September 29, 2025
In September 2019, the government of Vietnam issued Decree No. 75/2019/ND-CP on Administrative Sanctions in the Field of Competition (Decree 75) to address the urgent need for clear sanctioning mechanisms following the implementation of the new Law on Competition in July 2019. However, after five years of enforcement, various gaps and inconsistencies have been exposed that hinder its application. These shortcomings have reduced the deterrent effect of the sanctioning regime, and created legal uncertainty for market participants.
A recent case involving Duc Giang – Lao Cai Chemicals’ acquisition of another chemical company—one of the first cases of economic concentration violation to be sanctioned by the National Competition Commission (NCC) since the Law on Competition took effect—highlights the practical difficulties under Vietnam’s competition law enforcement regime.
In this case, although the transaction exceeded the statutory notification thresholds of economic concentration set out in the law, the parties failed to submit the required notification.

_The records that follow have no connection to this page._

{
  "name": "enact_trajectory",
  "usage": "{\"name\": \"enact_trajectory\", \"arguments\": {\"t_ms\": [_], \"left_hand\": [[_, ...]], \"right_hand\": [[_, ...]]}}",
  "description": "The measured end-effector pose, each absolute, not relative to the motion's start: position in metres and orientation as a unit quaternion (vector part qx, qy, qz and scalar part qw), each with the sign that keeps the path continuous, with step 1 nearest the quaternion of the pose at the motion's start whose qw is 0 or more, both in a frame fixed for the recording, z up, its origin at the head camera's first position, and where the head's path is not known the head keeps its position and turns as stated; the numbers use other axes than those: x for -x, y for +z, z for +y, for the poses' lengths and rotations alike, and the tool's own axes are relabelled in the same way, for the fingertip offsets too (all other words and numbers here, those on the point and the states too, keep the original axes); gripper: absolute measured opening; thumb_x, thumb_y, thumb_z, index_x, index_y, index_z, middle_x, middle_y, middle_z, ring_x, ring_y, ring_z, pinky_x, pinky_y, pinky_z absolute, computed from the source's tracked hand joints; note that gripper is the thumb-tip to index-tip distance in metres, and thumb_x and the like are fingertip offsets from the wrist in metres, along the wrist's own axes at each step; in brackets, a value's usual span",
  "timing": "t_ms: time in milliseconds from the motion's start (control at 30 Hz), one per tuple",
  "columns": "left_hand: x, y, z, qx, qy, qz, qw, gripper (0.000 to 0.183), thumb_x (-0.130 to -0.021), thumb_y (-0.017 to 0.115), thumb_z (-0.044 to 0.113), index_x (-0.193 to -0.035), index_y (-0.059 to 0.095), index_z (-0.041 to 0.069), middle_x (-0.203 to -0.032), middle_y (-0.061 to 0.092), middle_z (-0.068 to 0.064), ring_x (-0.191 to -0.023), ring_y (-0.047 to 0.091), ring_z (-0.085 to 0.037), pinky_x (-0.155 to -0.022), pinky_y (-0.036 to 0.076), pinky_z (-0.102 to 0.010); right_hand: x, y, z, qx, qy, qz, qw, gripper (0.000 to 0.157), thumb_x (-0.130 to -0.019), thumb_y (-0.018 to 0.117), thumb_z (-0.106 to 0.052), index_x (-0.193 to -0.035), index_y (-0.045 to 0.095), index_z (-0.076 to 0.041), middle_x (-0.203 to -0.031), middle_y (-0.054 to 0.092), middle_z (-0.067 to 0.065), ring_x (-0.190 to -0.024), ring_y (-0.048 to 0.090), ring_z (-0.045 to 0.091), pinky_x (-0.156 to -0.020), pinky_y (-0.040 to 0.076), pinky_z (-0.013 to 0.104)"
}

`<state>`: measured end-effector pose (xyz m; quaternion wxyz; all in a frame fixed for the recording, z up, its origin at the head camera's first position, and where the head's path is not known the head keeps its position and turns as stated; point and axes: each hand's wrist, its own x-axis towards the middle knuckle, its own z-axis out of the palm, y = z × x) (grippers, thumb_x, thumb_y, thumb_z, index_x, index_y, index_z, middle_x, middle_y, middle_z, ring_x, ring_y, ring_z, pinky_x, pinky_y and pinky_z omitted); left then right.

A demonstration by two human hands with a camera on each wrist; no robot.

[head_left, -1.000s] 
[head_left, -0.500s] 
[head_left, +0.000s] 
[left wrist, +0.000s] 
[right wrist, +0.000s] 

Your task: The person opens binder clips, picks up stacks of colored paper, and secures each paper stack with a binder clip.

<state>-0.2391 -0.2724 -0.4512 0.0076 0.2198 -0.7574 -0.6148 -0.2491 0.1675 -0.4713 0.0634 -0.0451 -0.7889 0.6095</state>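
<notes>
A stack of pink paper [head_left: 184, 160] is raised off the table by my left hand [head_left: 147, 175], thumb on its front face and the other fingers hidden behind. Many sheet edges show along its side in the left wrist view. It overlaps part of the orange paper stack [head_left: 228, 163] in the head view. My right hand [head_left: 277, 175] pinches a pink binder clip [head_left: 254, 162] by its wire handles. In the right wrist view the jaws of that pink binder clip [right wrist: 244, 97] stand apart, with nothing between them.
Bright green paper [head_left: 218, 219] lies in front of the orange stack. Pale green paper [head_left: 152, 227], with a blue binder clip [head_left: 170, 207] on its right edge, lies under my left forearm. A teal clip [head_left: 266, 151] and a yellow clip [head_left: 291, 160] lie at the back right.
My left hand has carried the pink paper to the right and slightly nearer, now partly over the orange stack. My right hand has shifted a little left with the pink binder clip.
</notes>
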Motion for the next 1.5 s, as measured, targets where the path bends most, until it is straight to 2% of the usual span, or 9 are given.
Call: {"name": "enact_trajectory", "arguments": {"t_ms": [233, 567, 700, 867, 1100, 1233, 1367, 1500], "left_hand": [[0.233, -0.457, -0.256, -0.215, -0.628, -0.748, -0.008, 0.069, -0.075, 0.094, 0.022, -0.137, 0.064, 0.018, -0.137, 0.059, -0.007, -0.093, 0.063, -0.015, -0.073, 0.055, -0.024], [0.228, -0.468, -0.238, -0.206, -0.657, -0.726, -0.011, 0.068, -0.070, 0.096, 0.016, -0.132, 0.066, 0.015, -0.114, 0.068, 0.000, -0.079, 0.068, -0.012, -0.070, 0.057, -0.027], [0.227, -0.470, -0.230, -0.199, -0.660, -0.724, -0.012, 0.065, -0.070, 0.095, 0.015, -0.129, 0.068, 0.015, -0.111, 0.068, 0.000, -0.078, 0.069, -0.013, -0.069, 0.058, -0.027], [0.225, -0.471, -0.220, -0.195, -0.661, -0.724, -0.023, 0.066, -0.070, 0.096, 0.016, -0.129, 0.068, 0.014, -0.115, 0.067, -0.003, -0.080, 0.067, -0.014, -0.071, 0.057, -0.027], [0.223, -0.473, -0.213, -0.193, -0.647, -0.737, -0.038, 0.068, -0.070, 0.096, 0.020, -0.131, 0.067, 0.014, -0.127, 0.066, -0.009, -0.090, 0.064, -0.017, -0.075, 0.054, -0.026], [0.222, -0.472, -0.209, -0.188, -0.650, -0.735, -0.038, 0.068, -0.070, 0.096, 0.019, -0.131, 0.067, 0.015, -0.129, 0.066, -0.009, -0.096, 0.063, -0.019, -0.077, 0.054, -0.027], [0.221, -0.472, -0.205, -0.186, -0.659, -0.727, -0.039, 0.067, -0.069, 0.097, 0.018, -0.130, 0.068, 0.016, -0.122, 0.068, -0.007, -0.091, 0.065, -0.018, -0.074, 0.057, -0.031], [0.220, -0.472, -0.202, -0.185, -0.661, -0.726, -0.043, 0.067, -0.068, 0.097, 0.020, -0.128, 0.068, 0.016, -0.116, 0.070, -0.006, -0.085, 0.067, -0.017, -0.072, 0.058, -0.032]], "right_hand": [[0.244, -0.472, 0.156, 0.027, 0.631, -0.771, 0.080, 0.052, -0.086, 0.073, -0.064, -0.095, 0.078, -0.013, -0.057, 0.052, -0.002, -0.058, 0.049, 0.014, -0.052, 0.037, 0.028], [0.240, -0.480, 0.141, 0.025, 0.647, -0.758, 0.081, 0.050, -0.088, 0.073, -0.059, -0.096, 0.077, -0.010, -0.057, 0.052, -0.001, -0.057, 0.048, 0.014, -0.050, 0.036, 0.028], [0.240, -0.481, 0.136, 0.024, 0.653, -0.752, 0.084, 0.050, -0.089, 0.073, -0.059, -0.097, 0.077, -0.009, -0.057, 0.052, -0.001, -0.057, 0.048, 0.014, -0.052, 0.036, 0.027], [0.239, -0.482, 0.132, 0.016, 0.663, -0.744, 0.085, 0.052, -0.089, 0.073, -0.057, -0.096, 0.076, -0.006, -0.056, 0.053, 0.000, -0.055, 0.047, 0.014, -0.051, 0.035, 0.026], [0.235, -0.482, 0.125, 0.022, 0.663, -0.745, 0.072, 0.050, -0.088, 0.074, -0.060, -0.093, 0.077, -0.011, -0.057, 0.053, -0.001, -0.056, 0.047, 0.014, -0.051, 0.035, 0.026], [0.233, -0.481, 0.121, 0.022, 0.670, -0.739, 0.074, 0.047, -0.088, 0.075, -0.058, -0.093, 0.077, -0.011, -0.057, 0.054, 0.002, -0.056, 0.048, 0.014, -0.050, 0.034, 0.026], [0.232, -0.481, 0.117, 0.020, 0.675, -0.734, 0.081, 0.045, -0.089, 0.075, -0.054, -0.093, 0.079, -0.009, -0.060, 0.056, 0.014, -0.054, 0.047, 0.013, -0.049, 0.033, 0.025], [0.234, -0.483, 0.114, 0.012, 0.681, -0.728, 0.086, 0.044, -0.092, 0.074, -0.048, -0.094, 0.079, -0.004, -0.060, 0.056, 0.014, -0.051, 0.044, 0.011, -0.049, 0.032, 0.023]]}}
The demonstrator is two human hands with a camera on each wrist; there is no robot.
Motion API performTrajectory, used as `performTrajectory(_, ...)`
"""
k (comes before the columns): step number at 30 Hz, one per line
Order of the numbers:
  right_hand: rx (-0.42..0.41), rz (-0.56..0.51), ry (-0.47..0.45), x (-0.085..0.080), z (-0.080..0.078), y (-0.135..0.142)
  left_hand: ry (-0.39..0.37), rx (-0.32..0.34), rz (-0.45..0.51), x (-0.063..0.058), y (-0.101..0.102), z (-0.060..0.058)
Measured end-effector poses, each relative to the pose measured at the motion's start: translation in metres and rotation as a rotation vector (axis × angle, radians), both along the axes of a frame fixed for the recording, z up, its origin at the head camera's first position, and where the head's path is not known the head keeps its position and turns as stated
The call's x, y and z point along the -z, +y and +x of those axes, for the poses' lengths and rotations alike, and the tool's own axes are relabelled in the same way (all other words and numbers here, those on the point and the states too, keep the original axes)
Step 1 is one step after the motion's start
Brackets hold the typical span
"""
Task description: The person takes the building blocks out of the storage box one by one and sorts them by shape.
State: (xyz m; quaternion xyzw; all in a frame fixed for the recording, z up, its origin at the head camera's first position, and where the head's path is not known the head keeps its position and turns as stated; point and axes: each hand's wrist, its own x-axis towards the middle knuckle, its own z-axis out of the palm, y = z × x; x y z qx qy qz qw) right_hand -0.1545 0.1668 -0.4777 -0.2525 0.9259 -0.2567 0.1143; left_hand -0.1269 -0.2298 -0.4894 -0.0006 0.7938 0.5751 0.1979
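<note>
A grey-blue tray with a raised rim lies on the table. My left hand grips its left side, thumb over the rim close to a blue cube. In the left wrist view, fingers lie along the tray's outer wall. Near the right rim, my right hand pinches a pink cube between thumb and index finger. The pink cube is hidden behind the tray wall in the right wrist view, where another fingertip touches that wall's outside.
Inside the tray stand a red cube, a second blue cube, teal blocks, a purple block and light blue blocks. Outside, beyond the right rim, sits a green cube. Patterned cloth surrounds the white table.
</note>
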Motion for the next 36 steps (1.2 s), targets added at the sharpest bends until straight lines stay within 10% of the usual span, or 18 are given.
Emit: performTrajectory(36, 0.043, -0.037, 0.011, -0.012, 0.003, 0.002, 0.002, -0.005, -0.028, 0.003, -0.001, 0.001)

This violation resulted in the NCC imposing aggregate fines of VND 1,423,982,880 (approximately USD 54,770) on the companies in September 2024. On appeal, Duc Giang – Lao Cai Chemicals argued that the chairman of the NCC was legally entitled to issue a warning as the key punishment instead of a monetary penalty. However, the chairman rejected the appeal, citing Article 14 of Decree 75, under which the specific penalty and level for “failure to notify economic concentration” is a fine, not a warning. While the chairman of the NCC is generally empowered to impose penalties, a warning cannot be applied if the specific regulation for a particular violation does not provide for it as a sanction.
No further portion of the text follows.